**AVAILABLE DATA**
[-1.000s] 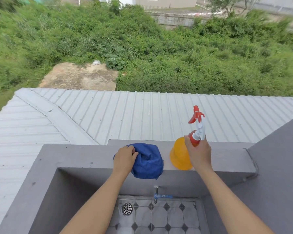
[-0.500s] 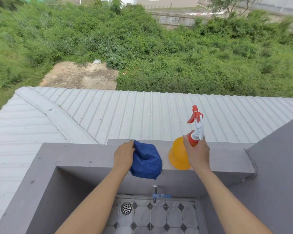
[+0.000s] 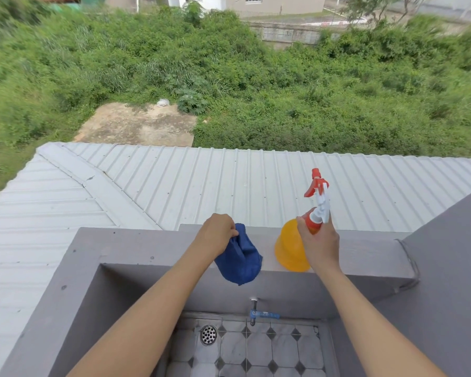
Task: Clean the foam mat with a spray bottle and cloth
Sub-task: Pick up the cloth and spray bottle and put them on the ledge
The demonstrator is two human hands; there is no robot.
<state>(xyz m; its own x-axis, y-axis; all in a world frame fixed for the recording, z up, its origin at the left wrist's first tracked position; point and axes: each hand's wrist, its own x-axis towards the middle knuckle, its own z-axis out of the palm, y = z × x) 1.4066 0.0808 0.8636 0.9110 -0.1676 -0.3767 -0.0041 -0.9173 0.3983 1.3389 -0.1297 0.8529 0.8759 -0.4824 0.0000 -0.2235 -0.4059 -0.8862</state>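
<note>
A blue cloth (image 3: 239, 261) hangs bunched from my left hand (image 3: 217, 235), which pinches its top edge over the grey concrete ledge (image 3: 136, 243). To its right stands a spray bottle (image 3: 290, 247) with a round yellow body and a red-and-white trigger head. My right hand (image 3: 320, 242) is closed around the bottle's neck just below the trigger. The bottle's base sits on or just above the ledge. No foam mat is in view.
Below the ledge is a tiled wash basin floor (image 3: 259, 349) with a round drain (image 3: 208, 334) and a tap with a blue handle (image 3: 264, 313). A grey wall (image 3: 452, 281) rises on the right. Beyond the ledge lie a corrugated metal roof (image 3: 174, 186) and dense green bushes.
My left hand has gathered the cloth and lifted it off the ledge, so it now hangs down bunched. My right hand keeps its hold on the bottle's neck.
</note>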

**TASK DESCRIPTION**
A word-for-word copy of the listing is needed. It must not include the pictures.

**PROBLEM SOLUTION**
[-1.000s] 
[-0.500s] 
[+0.000s] 
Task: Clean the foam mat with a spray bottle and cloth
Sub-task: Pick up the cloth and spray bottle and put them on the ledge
The demonstrator is two human hands; there is no robot.
<state>(xyz m; its own x-axis, y-axis; all in a world frame fixed for the recording, z up, its origin at the left wrist's first tracked position; point and axes: each hand's wrist, its own x-axis towards the middle knuckle, its own z-axis out of the palm, y = z × x) 1.4066 0.0808 0.8636 0.9110 -0.1676 -0.3767 -0.0041 -0.9173 0.3983 1.3389 -0.1297 0.8529 0.8759 -0.4824 0.0000 -0.2235 -0.4059 -0.8862</state>
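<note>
A blue cloth (image 3: 239, 261) hangs bunched from my left hand (image 3: 217, 235), which pinches its top edge over the grey concrete ledge (image 3: 136, 243). To its right stands a spray bottle (image 3: 290, 247) with a round yellow body and a red-and-white trigger head. My right hand (image 3: 320, 242) is closed around the bottle's neck just below the trigger. The bottle's base sits on or just above the ledge. No foam mat is in view.
Below the ledge is a tiled wash basin floor (image 3: 259, 349) with a round drain (image 3: 208, 334) and a tap with a blue handle (image 3: 264, 313). A grey wall (image 3: 452, 281) rises on the right. Beyond the ledge lie a corrugated metal roof (image 3: 174, 186) and dense green bushes.
My left hand has gathered the cloth and lifted it off the ledge, so it now hangs down bunched. My right hand keeps its hold on the bottle's neck.
</note>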

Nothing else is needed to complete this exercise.